# Hedgie Instagrams



## Keith

I've noticed that there is a large amount of instagrams devoted to their hedgehog and I was wondering how many of the people on here have one? I've been for the first time, loving instagram after seeing how many hedgehogs were on it, so I guess this can be a thread to show off our hedgie photos and videos on instagram and talk to eachother about them. Mine is: http://instagram.com/vekksthehedgehog


----------



## sklock65

We are on there! @hedgiehenry &#128516;

Sent from Petguide.com Free App


----------



## Haley

Ours has her own blog, but no Instagram.

Yet 

http://princesspricklepants.wordpress.com/


----------



## Keith

I love the hedgehog Henry instagram! it was actually I think the first hedgie instagram I followed, after seeing the pinecone video with him(which I loved). And she's a cute hedgie, I've thought of doing a blog for mine actually


----------



## sweetergrrrl

I'm on instagram @sweetergrrrl . But my herd isn't too fond of cameras, even if it doesn't look like a camera! lol


----------



## Keith

My problem with Vekks is he is just too fast and just never stops moving, so I just kinda have to take pictures when he just woke up so he isnt just a blur in everything


----------



## sklock65

Keith said:


> I love the hedgehog Henry instagram! it was actually I think the first hedgie instagram I followed, after seeing the pinecone video with him(which I loved).


Hehe thanks! I've had so many funny moments with Henry...I just have to share them!

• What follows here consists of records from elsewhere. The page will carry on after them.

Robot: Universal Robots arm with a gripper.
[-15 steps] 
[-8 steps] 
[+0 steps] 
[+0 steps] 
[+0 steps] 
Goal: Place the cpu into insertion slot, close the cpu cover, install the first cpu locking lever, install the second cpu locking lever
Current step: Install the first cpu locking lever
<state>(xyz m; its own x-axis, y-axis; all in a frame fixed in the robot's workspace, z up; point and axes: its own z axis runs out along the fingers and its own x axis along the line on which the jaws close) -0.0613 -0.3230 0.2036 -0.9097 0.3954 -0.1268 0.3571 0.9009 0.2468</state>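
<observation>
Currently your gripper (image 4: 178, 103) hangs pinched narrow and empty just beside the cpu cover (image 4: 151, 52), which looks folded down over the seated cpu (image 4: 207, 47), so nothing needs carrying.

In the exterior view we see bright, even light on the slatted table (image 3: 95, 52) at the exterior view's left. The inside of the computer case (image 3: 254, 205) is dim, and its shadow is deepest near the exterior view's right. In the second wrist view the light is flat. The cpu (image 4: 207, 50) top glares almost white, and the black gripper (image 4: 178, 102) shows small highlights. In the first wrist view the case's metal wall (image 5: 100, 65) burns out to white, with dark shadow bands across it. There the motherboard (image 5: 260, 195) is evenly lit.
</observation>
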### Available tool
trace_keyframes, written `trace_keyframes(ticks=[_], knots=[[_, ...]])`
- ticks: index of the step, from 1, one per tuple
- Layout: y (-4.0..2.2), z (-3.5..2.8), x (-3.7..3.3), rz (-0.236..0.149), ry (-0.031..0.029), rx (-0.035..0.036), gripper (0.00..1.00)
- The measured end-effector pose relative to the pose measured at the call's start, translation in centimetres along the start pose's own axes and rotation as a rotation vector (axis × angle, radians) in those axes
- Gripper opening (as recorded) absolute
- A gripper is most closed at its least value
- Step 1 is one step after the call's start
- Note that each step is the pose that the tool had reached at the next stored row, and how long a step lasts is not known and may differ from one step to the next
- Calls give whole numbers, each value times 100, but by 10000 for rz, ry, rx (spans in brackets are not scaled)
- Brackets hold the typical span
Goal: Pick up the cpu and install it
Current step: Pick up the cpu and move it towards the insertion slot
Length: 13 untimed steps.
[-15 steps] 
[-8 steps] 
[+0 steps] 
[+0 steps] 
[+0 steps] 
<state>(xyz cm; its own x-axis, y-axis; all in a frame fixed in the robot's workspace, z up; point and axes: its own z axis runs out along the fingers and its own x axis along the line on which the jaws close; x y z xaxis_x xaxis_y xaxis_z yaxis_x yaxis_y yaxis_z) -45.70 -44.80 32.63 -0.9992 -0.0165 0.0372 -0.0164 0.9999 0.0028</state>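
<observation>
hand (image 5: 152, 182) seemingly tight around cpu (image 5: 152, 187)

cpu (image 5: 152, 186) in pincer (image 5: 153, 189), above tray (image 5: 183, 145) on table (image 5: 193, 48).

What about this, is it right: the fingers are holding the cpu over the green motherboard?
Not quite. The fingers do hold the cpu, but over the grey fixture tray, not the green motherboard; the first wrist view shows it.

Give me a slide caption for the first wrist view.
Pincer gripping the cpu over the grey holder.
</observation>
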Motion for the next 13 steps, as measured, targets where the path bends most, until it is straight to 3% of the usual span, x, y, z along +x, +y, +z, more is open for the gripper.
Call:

Even that day with the pinecones...I just wanted a cute picture but he ended up attacking them! Haha

As for blurry pictures, don't let Henry's Instagram fool you. For every super cute picture I take I have also taken 20 blurry/unusable ones! I like the set up the scene before he's out and them just place him there and snap away. I go back through the photos later. Things like new foods he tries or new places we go where he is curious and cautious seem to make for the best shots. Good luck!

Sent from Petguide.com Free App


----------



## raurora

Mine has his own hashtag #idgiethehedgie that all his pics are linked too.


----------



## Dtmcewen

Charlotte has an instagram too! follow her @charlottethehedgie!!!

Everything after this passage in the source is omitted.